A nurse clarifies the purpose of a home visit with a family. Which of the following phases of the home visit process is occurring?
a. Initiation
b. Pre-visit
c. In-home
d. Post-visit
ANS: A
The initiation phase also includes clarifying the source of referral and sharing information regarding the purpose of a home visit with the family. Some aspects of the pre-visit phase include reviewing the referral, addressing personal safety concerns, and determining if the home visit is required or voluntary. The in-home phase is the actual visit to the home. The major task of the post-visit phase is documenting the visit and services provided.
A nurse plans to review the home visit with the family. Which of the following phases of the home visit process is most likely occurring?
a. Initiation
b. In-home
c. Termination
d. Post-visit
ANS: C
The termination phase is the time to plan for future visits. The initiation phase also includes clarifying the source of referral and sharing information regarding the purpose of a home visit with the family. The in-home phase is the actual visit to the home. The major task of the post-visit phase is documenting the visit and services provided.
A nurse is implementing the termination phase of a home visit. Which of the following nursing activities is most likely being demonstrated?
a. Conducting a physical assessment
b. Identifying household members
c. Summarizing accomplishments of the visit
d. Teaching about health
ANS: C
Summarizing the accomplishments of the visit provides a basis for planning further home visits, which is part of the termination phase. Conducting a physical assessment and teaching about health are parts of the in-home visit phase. Identifying household members is part of the pre-visit phase.
A nurse uses a behavioral health risk survey and identifies the factors leading to obesity in the family. Which of the following levels of prevention best describes the nurse's action?
a. Primary prevention
b. Secondary prevention
c. Tertiary prevention
d. Assessment
ANS: B
Secondary prevention focuses on early detection and prompt treatment of disease, injury, or disability. Primary prevention focuses on prevention of illness and injury before it occurs. Tertiary prevention focuses on treatment and rehabilitation. Assessment is not a level of prevention.
A nurse is completing an initial home visit with a family. Which of the following nursing actions is most important to include?
a. Explore the client's ideas and perceptions about the purpose of the visits
b. Identify with the client the contradictions in the client's words and health behaviors
c. Refer the client to others in the health team
d. Teach the client about solutions to his or her problems
ANS: A
During the initial home visit, it is important to explore the client's ideas and perception about the purpose of the visits. Teaching the client and client referral are part of the in-home visit phase.
Which are lifestyle habits that have been shown to decrease morbidity and mortality? (Select all that apply.)
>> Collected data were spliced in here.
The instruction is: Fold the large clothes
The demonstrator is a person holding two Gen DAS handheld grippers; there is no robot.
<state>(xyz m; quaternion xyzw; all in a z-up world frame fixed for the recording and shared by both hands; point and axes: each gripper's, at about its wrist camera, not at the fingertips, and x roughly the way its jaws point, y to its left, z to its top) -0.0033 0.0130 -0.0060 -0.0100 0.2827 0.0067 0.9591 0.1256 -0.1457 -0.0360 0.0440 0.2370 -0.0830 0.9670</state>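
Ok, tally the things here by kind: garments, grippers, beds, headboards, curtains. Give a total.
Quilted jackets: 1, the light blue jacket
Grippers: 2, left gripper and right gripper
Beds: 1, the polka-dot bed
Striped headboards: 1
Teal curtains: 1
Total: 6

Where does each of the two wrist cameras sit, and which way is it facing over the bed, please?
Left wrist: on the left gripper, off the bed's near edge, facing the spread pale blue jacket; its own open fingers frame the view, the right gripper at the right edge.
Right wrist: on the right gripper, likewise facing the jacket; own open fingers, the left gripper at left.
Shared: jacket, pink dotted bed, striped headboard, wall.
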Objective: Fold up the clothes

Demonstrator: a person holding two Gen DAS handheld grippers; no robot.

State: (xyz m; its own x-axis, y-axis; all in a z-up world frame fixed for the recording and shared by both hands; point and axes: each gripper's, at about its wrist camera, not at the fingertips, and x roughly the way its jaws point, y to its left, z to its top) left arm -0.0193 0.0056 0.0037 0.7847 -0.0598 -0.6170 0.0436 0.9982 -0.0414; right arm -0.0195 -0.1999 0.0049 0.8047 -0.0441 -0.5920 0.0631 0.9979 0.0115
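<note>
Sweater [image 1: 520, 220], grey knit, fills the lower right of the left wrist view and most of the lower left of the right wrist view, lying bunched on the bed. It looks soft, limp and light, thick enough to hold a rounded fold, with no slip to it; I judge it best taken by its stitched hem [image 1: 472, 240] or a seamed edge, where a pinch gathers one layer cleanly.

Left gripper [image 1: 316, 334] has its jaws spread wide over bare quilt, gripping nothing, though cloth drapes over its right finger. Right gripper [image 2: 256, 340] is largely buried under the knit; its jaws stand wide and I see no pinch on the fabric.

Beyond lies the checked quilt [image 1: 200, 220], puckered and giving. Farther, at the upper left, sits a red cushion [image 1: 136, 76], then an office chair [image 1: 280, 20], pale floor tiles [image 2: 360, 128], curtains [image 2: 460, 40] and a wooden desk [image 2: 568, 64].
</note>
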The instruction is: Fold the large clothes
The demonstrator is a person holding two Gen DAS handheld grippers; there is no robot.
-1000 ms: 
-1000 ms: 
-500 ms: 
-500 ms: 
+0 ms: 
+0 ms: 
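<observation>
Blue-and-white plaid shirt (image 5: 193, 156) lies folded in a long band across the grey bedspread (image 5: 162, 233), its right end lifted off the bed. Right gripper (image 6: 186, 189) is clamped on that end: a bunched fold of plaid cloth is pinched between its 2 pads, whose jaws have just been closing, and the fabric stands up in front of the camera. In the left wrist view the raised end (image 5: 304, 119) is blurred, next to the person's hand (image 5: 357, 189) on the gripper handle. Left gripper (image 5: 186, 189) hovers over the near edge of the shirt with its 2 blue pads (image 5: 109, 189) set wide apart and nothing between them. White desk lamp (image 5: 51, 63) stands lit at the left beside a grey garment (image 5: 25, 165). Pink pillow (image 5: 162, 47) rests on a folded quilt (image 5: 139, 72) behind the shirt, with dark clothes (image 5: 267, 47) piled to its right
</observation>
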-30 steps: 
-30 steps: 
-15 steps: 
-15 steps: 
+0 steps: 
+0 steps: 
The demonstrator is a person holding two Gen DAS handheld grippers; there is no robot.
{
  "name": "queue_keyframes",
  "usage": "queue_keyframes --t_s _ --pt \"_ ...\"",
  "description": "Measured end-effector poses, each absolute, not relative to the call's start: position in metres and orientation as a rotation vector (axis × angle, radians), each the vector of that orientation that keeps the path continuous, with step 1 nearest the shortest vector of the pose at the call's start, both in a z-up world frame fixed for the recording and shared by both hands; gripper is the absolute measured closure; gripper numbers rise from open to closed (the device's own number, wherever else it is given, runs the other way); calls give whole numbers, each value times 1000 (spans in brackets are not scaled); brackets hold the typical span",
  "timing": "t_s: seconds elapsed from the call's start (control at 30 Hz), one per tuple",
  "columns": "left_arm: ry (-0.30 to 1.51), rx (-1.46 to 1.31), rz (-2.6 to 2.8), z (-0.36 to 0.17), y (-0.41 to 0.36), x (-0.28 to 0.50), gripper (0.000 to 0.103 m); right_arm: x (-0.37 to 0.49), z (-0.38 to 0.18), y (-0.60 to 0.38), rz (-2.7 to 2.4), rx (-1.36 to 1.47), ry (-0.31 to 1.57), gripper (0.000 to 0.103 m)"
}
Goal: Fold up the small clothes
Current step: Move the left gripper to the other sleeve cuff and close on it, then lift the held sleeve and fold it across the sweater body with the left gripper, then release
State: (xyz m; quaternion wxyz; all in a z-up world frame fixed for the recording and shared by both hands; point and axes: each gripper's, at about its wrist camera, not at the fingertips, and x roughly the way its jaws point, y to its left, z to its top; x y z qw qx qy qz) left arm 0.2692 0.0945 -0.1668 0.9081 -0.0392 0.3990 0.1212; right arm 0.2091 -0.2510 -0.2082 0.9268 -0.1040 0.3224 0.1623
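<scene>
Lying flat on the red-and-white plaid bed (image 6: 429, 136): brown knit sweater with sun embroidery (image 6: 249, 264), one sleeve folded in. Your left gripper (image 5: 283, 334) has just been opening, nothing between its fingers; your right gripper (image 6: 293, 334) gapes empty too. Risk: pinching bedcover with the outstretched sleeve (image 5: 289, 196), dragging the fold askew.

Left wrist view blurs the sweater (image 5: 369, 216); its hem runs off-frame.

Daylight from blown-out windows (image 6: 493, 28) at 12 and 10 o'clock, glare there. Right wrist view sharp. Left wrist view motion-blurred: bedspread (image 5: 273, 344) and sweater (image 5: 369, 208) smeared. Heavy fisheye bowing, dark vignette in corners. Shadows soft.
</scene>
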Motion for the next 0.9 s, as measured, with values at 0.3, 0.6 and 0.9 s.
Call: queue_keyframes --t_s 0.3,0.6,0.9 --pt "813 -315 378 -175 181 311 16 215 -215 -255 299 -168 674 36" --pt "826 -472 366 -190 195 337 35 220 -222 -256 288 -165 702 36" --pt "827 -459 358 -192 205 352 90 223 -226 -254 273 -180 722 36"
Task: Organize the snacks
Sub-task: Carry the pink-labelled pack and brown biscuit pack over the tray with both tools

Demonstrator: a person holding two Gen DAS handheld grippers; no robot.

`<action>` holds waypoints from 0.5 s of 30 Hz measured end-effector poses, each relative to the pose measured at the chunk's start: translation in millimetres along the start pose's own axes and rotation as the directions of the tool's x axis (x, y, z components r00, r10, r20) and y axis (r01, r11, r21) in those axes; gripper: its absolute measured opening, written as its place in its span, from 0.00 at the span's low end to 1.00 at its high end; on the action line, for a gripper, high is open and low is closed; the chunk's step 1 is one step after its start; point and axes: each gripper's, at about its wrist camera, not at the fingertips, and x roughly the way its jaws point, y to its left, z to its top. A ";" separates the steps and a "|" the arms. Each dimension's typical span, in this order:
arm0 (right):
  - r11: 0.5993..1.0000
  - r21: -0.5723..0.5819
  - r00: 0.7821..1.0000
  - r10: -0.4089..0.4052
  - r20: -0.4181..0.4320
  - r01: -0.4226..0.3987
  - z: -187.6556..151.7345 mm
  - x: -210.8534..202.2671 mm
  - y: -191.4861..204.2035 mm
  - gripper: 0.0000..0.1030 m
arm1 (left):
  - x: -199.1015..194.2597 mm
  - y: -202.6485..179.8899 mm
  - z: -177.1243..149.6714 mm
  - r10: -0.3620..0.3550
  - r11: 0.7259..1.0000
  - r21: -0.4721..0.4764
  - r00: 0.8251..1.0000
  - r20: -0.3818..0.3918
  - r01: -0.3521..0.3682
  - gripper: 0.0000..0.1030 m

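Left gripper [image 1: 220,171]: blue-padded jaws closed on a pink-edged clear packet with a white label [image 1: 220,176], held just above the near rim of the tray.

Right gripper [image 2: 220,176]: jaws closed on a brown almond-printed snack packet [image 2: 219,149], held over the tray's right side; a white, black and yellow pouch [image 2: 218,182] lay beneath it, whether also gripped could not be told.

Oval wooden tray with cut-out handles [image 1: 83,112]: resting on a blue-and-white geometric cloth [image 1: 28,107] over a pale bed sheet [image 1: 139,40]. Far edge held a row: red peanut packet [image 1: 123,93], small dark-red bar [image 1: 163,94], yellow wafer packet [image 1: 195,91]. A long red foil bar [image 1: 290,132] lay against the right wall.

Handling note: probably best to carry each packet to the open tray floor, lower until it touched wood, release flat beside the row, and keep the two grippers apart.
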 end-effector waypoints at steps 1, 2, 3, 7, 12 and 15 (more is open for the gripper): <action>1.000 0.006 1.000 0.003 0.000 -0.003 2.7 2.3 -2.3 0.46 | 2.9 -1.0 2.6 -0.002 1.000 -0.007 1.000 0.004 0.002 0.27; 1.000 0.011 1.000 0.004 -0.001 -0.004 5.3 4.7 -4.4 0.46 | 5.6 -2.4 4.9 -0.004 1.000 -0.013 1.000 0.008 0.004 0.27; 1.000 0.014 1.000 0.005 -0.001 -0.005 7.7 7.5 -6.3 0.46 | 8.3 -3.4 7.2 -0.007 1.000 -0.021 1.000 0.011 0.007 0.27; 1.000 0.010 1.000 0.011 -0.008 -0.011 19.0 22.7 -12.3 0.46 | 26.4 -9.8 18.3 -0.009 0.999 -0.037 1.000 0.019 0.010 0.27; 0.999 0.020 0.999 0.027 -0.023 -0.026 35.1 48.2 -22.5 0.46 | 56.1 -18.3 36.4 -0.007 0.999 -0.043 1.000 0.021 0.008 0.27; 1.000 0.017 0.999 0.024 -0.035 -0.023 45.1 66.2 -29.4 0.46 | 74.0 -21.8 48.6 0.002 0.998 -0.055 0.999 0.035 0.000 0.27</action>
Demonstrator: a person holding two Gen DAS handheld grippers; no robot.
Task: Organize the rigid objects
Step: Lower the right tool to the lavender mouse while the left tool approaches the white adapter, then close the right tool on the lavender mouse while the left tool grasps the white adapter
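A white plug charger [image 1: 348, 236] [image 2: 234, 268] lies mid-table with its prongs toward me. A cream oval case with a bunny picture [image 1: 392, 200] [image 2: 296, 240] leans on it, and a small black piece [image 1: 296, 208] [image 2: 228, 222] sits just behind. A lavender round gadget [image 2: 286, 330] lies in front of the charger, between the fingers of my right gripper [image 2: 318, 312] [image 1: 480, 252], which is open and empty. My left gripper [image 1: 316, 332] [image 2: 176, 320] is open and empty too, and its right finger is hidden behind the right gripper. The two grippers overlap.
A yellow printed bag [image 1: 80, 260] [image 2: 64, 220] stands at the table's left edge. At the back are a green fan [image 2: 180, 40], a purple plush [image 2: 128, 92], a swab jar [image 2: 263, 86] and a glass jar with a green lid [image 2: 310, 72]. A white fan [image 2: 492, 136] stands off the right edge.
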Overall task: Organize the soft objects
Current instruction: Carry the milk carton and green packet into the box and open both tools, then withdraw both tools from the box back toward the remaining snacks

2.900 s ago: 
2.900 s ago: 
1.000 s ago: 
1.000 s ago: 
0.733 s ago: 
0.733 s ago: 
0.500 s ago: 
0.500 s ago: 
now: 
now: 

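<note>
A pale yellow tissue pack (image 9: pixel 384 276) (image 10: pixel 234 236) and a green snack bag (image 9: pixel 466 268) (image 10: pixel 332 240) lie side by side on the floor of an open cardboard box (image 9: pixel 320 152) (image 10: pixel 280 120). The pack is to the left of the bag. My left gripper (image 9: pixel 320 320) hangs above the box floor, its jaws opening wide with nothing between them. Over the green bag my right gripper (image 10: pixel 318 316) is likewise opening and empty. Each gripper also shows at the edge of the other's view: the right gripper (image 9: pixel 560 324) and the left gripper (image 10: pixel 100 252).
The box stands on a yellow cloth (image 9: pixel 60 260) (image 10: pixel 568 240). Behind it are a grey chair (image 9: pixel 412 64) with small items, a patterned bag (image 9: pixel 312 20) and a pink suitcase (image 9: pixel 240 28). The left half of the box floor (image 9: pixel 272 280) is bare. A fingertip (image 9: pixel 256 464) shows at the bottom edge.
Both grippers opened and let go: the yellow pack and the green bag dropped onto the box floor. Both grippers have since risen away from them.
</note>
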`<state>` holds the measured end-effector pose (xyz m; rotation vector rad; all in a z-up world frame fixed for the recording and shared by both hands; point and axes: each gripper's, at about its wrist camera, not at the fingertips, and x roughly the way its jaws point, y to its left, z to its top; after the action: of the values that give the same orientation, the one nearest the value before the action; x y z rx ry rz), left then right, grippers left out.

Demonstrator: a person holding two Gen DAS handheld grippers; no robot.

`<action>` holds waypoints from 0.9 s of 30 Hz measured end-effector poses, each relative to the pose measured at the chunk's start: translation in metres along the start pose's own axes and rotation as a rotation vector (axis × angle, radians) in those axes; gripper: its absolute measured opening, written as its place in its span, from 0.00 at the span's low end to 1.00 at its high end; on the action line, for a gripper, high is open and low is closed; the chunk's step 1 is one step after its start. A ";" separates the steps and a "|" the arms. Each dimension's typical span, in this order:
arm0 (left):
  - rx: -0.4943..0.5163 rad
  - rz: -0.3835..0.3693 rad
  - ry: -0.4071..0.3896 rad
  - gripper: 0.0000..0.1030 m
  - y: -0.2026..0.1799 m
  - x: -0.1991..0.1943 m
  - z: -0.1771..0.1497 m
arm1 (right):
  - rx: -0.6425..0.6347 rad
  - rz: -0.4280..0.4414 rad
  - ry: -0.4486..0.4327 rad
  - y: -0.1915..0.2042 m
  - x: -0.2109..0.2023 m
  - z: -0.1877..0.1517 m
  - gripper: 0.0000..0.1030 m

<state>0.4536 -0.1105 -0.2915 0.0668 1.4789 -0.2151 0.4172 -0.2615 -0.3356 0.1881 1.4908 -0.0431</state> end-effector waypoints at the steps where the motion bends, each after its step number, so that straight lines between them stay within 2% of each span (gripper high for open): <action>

a. Sleeping 7 to 8 hours daily
b. Eating breakfast
c. Eating between meals
d. Vigorous daily physical activity
e. Maintaining full-time employment
ANS: A, B
Sleeping 7 to 8 hours daily and eating breakfast have been shown to decrease morbidity and mortality. Eating between meals is discouraged and regular exercise, not vigorous exercise, is encouraged. Maintaining full-time employment is not related to a change in morbidity or mortality rates.
Which of the following are benefits of home visits? (Select all that apply.)
a. Promote health for adolescent mothers
b. Identify barriers and provide support for family health promotion goals
c. Allow families to maintain a sense of control in meeting their health care needs
d. Prolong the nurse-client relationship
e. Establishment of healthy behaviors
ANS: B, C
Some of the benefits of home visits include identifying barriers and support for family health promotion goals and allowing families to maintain a sense of control in meeting their health care needs.